I enter the hospital and one quick glance from the nurse confirms the direction in which the grieving mother stoops over the still body of her child. My initial response is one of fear and doubt. Do I go to her? Will I quickly share my condolences with her and then leave her to grieve? Or do I mourn alongside her? I won’t know the right words to say…the right gestures to make. What if I make things worse for her? How can I possibly help at a time like this? Distracted by these thoughts flowing in and out of my mind, one look at the mother is sufficient to momentarily wipe away all my fear and doubt- my resolute feet begin to slowly move my hesitant mind and body forward.
Her daughter was ten months old. She suffered from the rare genetic disorder, Trisomy 18, more commonly known as Edward’s Syndrome. In their natural course, about 30% of these pregnancies will result in live birth and only 5-10% of children will survive beyond one year of age. Most children will have multiple bodily defects and health issues ranging from a small face and jaw, failure to grow, and debilitating heart problems. Taking these stark statistics and difficult realities into consideration, upwards of 75% of the lives of unborn children affected by Trisomy 18 worldwide will be electively terminated during pregnancy.
As her healthcare providers, we are aware of these statistics and these heartbreaking realities. Whenever the mother entered the hospital with her daughter in her arms, this child’s grim prognosis was always on the forefront of our minds. Our habitual response was a well-meaning act of concern, often centered on a carefully calculated reality that we ourselves could not fully understand. Her response was different- that of a mother to her beloved child- centered on the selfless love and sacrifice innate to their mother-daughter bond, a reality that only she knew and understood. That night of her child’s death, she shared with me a glimpse into that reality. It was only through sitting with her and placing my hand on her back that I could feel her pain. It was only through listening to her cries of sorrow that I could hear her suffering. It was only through watching her clothe her child one last time in the most beautiful dress and mismatched socks she found in her bag that I could see her love. It was only through prayer that our hope in this child’s new beginning could be truly known.
I am reminded of all of the people with whom this mother and daughter crossed paths during their short but impactful nineteen-month earthly journey together. A journey that started with a physically inseparable bond only visible to the outside world in the form of a mother’s growing stomach. A journey that took them from Santa Clotilde to Lima for a life-saving plastic surgery so the child could eat normally. A journey that brought them back home to Santa Clotilde where I was blessed to walk alongside them as the child’s earthly pilgrimage came to an end. A journey so unique and so difficult that I will never fully understand its depth and breadth of joy, pain, and sacrifice.
In the end, I am compelled to accept this mother’s witness to truth which was never void of love and her witness to love which was never void of truth: that this child’s life was worth living, and that this mother’s will made her child’s living possible. In her carefully-tended garden of acceptance, the fruits of truth and love bloomed unhindered. And as I walk back home from the hospital, a great and natural luminescence more powerful than any fluorescent light bulb invented by man makes its presence known. The moon in all its splendor slowly rises upward, casting its reflection on the vastness of the Napo River. I am reminded that no amount of darkness can put out the light.
“Do not accept anything as the truth if it lacks love. And do not accept anything as love which lacks truth. One without the other becomes a destructive lie.”

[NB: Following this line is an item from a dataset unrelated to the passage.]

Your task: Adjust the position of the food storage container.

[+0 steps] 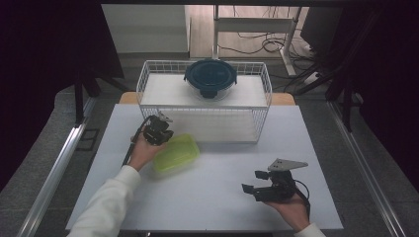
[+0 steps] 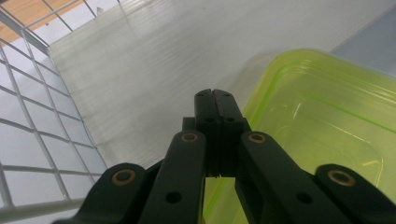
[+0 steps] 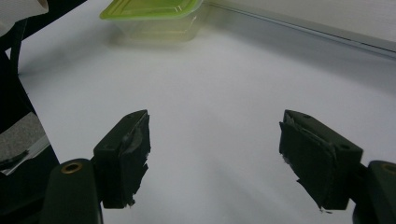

Just as his genetics are visibly different, so too are his joy and love of life even more noticeably distinct. Though his human body lacks certain faculties, his being is whole. In his physicality, he experiences human pain and suffering as he sits in his hospital bed with the terrible cough that has kept him up all night. In his psychological expression, he shares his love in the gentle embrace of a hug whenever we cross paths and brings joy to others with his almost-permanent and infectious smile. In his social reach he relies on others for many functions of daily living, but others also depend on him. In his spirituality, he bears witness to the simplicity and universality of reasoned faith and the potentially dangerous complexity and egocentrism of a faithless pursuit of knowledge. And in his whole person one sees more clearly the soul within his body, a body less tainted by false or superficial appearances and less bound by fleeting worldly attachments.
His name in Spanish means “anointed.” Though some may merely see a man with Down Syndrome, I have come to see a person chosen and set apart for a specific purpose. And as I recall him sitting next to me at Mass this past Sunday, looking at me with his joyful smile, and singing at the top of his lungs uttering words I could not fully comprehend, I am grateful for the fearless love that brought him into this world. Witnessing the fruits of this man’s words and actions in me and in others, I am compelled to accept the truth: God has a purpose for his life.